──────── Dataset excerpts

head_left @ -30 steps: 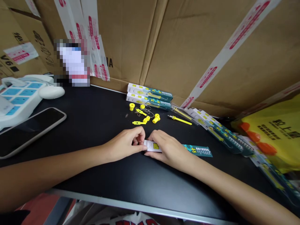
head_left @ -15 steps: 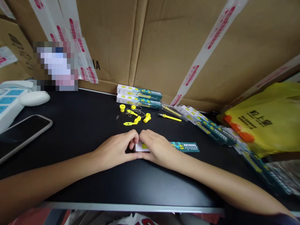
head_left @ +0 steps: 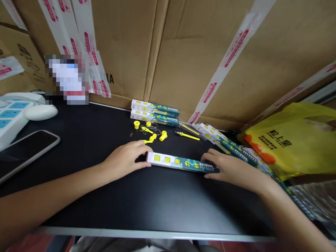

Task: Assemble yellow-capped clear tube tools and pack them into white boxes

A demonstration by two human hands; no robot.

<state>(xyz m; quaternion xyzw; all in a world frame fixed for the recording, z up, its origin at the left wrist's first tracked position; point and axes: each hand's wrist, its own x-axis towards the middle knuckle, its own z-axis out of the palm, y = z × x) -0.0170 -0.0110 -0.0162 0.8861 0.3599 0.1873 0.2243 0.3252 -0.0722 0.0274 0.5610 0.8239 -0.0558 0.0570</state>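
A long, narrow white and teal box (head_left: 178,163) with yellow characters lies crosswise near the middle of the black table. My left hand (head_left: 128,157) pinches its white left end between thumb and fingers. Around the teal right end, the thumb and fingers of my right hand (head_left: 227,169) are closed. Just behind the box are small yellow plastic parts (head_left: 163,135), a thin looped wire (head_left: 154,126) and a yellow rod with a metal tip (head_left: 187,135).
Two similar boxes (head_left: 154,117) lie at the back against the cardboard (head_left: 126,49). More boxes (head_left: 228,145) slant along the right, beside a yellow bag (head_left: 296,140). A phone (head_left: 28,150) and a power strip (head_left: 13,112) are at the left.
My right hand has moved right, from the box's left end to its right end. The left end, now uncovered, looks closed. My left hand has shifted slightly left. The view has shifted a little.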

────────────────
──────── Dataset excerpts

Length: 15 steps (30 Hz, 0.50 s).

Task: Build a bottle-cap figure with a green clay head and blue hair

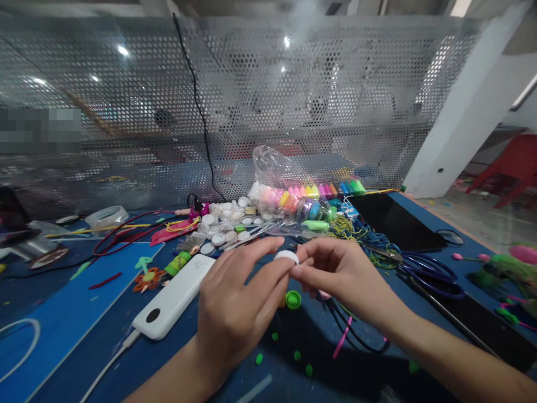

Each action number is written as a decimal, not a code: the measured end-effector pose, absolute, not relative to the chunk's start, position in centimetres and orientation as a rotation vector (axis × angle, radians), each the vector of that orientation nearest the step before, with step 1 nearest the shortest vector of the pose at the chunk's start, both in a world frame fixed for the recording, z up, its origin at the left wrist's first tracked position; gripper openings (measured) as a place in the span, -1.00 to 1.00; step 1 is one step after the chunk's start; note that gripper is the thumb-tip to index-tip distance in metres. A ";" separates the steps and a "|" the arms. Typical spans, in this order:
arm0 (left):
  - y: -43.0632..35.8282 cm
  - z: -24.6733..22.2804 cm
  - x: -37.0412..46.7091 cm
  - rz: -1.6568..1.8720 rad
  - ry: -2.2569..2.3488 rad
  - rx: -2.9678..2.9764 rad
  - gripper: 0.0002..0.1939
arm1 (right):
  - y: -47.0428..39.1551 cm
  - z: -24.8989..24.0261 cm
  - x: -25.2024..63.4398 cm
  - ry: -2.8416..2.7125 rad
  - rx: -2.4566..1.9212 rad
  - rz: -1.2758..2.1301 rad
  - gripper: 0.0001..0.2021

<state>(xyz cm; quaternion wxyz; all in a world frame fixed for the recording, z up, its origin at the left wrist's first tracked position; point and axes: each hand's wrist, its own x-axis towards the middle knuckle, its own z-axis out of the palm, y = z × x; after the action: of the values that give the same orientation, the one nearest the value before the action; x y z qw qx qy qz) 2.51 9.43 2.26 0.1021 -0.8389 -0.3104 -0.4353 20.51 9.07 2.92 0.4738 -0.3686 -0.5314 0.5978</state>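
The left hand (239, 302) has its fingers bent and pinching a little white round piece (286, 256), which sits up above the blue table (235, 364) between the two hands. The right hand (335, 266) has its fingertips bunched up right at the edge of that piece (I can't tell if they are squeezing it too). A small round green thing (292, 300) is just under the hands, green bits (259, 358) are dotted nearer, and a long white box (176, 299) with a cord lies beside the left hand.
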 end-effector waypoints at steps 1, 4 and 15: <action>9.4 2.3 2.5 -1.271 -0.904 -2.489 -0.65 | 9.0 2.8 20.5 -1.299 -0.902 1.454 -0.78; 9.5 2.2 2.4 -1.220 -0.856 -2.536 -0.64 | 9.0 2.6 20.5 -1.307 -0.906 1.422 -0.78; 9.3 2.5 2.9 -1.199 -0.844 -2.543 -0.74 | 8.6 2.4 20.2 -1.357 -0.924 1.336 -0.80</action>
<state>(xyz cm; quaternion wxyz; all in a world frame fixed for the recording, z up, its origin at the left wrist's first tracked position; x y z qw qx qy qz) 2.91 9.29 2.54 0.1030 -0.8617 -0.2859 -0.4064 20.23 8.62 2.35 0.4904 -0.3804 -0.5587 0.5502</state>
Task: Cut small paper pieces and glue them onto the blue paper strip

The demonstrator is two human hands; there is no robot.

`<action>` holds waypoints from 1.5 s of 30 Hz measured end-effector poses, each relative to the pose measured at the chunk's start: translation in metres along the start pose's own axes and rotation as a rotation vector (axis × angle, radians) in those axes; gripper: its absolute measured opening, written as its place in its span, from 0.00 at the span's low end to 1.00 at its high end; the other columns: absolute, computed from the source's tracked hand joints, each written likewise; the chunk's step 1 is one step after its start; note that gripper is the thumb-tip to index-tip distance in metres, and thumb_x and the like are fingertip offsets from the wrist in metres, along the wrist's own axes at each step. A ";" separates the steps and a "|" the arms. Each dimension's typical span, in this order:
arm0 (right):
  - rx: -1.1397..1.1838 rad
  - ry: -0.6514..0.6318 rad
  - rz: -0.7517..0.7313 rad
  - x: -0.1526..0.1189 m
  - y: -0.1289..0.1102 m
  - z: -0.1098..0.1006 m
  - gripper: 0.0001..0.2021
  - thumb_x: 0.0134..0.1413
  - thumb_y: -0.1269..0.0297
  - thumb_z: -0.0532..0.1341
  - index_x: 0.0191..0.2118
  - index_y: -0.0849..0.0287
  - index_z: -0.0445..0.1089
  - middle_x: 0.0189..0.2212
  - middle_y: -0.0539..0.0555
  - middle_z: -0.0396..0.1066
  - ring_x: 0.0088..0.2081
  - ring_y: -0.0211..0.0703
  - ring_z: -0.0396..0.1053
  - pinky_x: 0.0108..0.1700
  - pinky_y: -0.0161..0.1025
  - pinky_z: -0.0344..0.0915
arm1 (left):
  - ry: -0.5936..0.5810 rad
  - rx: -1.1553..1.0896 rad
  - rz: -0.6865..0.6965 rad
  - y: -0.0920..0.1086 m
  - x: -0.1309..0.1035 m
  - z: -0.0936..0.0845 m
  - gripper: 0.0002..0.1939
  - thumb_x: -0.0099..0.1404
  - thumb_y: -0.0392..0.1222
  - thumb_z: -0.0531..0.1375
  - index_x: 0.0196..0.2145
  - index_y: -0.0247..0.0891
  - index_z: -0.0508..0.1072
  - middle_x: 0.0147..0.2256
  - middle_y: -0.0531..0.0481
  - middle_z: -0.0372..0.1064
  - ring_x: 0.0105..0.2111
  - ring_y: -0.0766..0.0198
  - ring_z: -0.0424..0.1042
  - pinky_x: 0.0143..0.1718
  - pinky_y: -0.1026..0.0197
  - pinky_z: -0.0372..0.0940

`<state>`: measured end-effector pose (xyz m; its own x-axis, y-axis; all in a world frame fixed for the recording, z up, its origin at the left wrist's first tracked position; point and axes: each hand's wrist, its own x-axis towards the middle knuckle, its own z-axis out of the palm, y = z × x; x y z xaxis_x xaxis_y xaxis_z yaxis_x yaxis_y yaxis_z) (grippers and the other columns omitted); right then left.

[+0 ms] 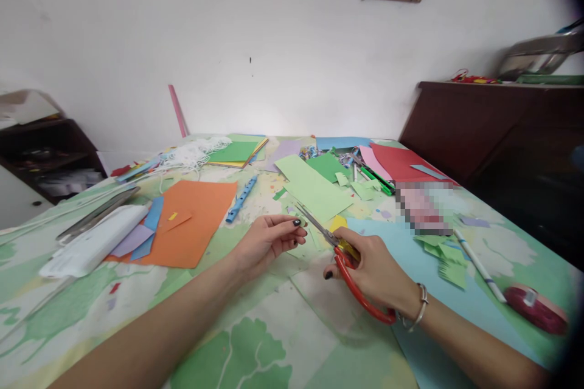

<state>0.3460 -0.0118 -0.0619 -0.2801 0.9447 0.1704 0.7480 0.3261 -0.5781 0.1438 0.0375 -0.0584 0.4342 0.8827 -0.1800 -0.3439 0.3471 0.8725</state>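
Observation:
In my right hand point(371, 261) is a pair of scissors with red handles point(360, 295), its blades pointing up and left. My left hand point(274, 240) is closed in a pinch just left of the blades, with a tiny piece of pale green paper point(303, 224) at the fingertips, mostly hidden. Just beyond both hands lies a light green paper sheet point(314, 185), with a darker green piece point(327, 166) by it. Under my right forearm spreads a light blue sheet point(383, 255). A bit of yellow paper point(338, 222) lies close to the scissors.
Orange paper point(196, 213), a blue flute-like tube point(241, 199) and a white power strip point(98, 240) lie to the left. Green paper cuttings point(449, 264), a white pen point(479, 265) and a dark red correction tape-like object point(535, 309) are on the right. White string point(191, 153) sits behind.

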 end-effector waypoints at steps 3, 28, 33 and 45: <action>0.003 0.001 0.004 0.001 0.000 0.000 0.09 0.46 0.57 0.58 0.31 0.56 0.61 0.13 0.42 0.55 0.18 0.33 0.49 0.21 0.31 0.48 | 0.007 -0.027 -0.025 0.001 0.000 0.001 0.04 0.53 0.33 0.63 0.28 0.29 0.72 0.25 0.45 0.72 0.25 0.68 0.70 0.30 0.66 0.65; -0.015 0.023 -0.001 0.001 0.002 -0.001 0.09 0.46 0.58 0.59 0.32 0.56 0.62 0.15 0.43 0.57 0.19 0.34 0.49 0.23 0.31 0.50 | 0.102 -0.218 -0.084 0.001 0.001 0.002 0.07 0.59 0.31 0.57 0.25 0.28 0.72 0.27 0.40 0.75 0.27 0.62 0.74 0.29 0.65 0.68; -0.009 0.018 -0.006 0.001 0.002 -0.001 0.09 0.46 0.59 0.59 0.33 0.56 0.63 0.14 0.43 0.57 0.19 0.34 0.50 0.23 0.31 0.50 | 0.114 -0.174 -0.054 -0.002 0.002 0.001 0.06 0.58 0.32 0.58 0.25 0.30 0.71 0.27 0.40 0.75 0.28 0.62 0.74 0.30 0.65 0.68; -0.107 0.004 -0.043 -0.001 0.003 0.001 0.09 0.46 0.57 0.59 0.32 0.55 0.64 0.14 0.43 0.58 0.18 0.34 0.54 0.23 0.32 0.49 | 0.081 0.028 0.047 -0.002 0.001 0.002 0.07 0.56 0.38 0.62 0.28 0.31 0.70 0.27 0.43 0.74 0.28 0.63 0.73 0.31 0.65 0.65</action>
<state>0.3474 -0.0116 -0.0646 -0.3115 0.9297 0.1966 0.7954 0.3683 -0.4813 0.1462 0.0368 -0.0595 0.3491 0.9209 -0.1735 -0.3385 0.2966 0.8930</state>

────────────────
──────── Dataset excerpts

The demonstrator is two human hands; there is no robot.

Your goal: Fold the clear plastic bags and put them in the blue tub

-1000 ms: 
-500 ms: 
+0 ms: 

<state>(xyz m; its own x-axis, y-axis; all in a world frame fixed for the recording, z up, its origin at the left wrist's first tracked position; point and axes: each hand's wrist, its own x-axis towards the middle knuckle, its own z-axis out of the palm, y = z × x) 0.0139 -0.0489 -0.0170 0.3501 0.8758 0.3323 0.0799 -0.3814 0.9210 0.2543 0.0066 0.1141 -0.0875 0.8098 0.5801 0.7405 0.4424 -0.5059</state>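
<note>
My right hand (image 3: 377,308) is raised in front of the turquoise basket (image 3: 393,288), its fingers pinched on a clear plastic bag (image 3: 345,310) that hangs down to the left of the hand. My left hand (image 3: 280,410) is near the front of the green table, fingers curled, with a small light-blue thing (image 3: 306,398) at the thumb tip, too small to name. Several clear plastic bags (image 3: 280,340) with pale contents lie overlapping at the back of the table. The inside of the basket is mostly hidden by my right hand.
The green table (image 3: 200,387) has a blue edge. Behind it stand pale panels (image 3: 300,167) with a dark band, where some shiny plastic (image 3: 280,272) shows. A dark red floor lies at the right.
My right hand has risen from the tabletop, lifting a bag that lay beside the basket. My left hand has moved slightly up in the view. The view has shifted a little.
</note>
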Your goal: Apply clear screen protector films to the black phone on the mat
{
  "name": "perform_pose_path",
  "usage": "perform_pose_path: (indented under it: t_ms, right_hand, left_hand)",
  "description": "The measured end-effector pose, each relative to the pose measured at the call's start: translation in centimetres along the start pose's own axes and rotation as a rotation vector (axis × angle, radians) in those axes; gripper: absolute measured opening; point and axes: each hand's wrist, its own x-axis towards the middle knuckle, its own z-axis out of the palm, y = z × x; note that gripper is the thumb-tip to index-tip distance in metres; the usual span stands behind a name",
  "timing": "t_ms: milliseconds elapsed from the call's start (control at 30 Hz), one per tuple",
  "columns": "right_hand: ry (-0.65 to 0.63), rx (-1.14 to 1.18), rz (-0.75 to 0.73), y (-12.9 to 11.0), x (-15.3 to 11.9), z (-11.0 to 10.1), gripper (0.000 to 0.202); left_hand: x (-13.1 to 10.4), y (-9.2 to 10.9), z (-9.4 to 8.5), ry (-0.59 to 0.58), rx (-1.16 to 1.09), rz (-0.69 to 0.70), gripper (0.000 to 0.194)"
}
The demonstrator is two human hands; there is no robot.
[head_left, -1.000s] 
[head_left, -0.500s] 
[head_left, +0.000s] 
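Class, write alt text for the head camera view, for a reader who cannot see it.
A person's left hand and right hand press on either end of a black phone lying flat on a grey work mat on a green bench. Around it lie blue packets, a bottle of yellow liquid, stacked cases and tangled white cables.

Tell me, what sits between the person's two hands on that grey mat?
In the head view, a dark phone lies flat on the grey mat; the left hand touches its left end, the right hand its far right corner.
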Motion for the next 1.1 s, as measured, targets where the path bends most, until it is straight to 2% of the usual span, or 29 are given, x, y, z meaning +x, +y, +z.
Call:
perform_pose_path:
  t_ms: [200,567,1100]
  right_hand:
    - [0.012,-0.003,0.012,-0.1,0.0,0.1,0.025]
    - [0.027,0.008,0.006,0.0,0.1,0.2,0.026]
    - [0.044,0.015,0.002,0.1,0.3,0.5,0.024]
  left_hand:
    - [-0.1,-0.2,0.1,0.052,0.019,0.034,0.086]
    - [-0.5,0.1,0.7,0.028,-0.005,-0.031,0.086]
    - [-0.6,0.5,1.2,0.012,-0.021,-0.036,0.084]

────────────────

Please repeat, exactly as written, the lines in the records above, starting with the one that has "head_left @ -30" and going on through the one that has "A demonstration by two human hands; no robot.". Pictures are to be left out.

head_left @ -30 steps: 
head_left @ -15 steps: 
head_left @ +0 steps: 

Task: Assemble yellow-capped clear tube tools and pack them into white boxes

A demonstration by two human hands; no robot.

No additional output is expected.